__Raw data__:
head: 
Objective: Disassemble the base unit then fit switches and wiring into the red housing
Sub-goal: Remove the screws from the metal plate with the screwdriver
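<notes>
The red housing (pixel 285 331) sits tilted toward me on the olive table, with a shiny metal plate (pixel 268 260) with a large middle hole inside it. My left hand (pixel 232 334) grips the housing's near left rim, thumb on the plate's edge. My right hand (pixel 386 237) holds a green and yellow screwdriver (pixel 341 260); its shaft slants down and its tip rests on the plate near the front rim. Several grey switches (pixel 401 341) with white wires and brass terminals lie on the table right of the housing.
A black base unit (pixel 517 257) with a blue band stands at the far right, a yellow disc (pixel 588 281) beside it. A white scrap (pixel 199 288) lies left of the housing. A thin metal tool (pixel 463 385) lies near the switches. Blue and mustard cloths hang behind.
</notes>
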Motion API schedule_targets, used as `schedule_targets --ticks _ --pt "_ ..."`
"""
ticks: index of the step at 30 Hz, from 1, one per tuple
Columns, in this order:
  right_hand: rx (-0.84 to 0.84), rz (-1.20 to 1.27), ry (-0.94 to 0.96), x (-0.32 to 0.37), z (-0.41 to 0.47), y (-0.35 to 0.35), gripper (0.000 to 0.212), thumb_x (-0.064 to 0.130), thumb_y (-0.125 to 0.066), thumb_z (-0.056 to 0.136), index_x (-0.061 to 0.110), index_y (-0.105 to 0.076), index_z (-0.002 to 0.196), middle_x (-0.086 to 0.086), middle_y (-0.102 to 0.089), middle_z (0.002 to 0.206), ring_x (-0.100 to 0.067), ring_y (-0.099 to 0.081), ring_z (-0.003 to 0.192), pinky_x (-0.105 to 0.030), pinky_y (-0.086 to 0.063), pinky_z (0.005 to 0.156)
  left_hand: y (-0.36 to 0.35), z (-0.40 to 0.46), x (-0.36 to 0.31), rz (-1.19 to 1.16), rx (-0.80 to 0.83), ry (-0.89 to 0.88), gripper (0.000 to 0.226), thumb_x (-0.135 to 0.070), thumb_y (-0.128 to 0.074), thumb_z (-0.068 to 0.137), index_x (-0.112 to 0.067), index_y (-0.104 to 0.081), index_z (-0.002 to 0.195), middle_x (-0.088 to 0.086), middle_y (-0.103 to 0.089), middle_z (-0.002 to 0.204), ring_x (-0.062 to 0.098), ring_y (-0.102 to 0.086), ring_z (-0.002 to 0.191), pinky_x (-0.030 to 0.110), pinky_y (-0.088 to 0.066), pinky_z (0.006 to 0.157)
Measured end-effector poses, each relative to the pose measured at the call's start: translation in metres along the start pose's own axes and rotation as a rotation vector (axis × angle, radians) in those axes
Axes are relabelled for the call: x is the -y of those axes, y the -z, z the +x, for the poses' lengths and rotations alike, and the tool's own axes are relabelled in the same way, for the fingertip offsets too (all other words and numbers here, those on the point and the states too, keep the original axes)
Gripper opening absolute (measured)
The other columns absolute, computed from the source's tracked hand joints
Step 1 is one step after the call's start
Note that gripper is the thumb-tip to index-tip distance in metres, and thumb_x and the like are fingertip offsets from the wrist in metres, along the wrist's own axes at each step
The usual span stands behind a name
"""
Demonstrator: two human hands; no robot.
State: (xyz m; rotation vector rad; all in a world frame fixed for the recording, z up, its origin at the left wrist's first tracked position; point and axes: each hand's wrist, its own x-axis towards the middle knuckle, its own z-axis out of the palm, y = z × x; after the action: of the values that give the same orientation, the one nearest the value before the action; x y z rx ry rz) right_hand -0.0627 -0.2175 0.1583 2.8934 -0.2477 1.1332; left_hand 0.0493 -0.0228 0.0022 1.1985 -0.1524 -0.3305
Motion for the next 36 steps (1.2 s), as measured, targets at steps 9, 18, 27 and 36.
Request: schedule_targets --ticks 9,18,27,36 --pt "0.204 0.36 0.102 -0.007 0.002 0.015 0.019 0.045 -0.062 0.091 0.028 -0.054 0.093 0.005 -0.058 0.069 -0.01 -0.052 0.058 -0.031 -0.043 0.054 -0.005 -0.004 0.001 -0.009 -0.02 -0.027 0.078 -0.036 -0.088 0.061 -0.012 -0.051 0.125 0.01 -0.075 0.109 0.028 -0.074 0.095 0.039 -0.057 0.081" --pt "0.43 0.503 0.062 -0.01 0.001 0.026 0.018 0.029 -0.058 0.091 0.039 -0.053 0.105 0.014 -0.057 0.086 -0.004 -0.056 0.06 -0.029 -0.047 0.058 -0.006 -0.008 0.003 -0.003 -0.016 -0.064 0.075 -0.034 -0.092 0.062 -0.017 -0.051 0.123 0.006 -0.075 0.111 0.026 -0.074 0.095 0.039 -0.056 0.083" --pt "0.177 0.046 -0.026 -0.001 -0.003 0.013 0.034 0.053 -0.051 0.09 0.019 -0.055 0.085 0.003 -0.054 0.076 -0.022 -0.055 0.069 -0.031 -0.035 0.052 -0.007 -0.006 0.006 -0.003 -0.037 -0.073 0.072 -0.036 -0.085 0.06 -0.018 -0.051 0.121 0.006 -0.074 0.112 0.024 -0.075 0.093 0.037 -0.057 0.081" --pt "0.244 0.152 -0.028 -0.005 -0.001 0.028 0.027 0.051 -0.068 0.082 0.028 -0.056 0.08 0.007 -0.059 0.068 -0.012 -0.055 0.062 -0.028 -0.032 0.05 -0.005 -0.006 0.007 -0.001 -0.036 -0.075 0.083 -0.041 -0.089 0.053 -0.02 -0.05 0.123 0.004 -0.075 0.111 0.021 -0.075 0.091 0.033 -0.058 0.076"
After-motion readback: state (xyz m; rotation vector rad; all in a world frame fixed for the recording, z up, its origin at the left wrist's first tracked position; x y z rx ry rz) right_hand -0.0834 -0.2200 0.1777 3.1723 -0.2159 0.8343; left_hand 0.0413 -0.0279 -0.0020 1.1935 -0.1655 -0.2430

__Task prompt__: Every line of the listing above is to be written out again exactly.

__Response__:
head: 
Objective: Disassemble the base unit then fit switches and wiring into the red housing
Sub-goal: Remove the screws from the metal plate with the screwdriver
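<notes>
The red housing (pixel 285 331) sits tilted toward me on the olive table, with a shiny metal plate (pixel 268 260) with a large middle hole inside it. My left hand (pixel 232 334) grips the housing's near left rim, thumb on the plate's edge. My right hand (pixel 386 237) holds a green and yellow screwdriver (pixel 341 260); its shaft slants down and its tip rests on the plate near the front rim. Several grey switches (pixel 401 341) with white wires and brass terminals lie on the table right of the housing.
A black base unit (pixel 517 257) with a blue band stands at the far right, a yellow disc (pixel 588 281) beside it. A white scrap (pixel 199 288) lies left of the housing. A thin metal tool (pixel 463 385) lies near the switches. Blue and mustard cloths hang behind.
</notes>
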Motion API schedule_targets, used as `schedule_targets --ticks _ --pt "_ ..."`
"""
ticks: index of the step at 30 Hz, from 1, one per tuple
Columns, in this order:
  right_hand: rx (-0.84 to 0.84), rz (-1.20 to 1.27), ry (-0.94 to 0.96), x (-0.32 to 0.37), z (-0.41 to 0.47), y (-0.35 to 0.35), gripper (0.000 to 0.212), thumb_x (-0.064 to 0.130), thumb_y (-0.125 to 0.066), thumb_z (-0.056 to 0.136), index_x (-0.061 to 0.110), index_y (-0.105 to 0.076), index_z (-0.002 to 0.196), middle_x (-0.086 to 0.086), middle_y (-0.102 to 0.089), middle_z (0.002 to 0.206), ring_x (-0.100 to 0.067), ring_y (-0.099 to 0.081), ring_z (-0.003 to 0.192), pinky_x (-0.105 to 0.030), pinky_y (-0.086 to 0.063), pinky_z (0.005 to 0.156)
  left_hand: y (-0.36 to 0.35), z (-0.40 to 0.46), x (-0.36 to 0.31), rz (-1.19 to 1.16), rx (-0.80 to 0.83), ry (-0.89 to 0.88), gripper (0.000 to 0.226), thumb_x (-0.135 to 0.070), thumb_y (-0.128 to 0.074), thumb_z (-0.068 to 0.137), index_x (-0.112 to 0.067), index_y (-0.104 to 0.081), index_z (-0.002 to 0.195), middle_x (-0.088 to 0.086), middle_y (-0.103 to 0.089), middle_z (-0.002 to 0.204), ring_x (-0.062 to 0.098), ring_y (-0.102 to 0.086), ring_z (-0.002 to 0.191), pinky_x (-0.030 to 0.110), pinky_y (-0.088 to 0.066), pinky_z (0.006 to 0.157)
Measured end-effector poses, each relative to the pose measured at the call's start: translation in metres along the start pose's own axes and rotation as a rotation vector (axis × angle, radians) in those axes
Axes are relabelled for the call: x is the -y of those axes, y the -z, z the +x, for the poses' lengths and rotations alike, and the tool's own axes are relabelled in the same way, for the fingertip offsets too (all other words and numbers here, those on the point and the states too, keep the original axes)
Gripper opening absolute (measured)
The other columns absolute, computed from the source's tracked hand joints
Step 1 is one step after the call's start
Note that gripper is the thumb-tip to index-tip distance in metres, and thumb_x and the like are fingertip offsets from the wrist in metres, along the wrist's own axes at each step
The usual span stands behind a name
"""
Demonstrator: two human hands; no robot.
State: (xyz m; rotation vector rad; all in a world frame fixed for the recording, z up, its origin at the left wrist's first tracked position; point and axes: each hand's wrist, its own x-axis towards the middle knuckle, its own z-axis out of the palm, y = z × x; after the action: of the values that give the same orientation, the one nearest the value before the action; x y z rx ry rz) right_hand -0.0627 -0.2175 0.1583 2.8934 -0.2477 1.1332; left_hand 0.0493 -0.0228 0.0022 1.1985 -0.1524 -0.3305
Motion for the next 36 steps (1.2 s), as measured, targets at steps 9, 18, 27 and 36.
Request: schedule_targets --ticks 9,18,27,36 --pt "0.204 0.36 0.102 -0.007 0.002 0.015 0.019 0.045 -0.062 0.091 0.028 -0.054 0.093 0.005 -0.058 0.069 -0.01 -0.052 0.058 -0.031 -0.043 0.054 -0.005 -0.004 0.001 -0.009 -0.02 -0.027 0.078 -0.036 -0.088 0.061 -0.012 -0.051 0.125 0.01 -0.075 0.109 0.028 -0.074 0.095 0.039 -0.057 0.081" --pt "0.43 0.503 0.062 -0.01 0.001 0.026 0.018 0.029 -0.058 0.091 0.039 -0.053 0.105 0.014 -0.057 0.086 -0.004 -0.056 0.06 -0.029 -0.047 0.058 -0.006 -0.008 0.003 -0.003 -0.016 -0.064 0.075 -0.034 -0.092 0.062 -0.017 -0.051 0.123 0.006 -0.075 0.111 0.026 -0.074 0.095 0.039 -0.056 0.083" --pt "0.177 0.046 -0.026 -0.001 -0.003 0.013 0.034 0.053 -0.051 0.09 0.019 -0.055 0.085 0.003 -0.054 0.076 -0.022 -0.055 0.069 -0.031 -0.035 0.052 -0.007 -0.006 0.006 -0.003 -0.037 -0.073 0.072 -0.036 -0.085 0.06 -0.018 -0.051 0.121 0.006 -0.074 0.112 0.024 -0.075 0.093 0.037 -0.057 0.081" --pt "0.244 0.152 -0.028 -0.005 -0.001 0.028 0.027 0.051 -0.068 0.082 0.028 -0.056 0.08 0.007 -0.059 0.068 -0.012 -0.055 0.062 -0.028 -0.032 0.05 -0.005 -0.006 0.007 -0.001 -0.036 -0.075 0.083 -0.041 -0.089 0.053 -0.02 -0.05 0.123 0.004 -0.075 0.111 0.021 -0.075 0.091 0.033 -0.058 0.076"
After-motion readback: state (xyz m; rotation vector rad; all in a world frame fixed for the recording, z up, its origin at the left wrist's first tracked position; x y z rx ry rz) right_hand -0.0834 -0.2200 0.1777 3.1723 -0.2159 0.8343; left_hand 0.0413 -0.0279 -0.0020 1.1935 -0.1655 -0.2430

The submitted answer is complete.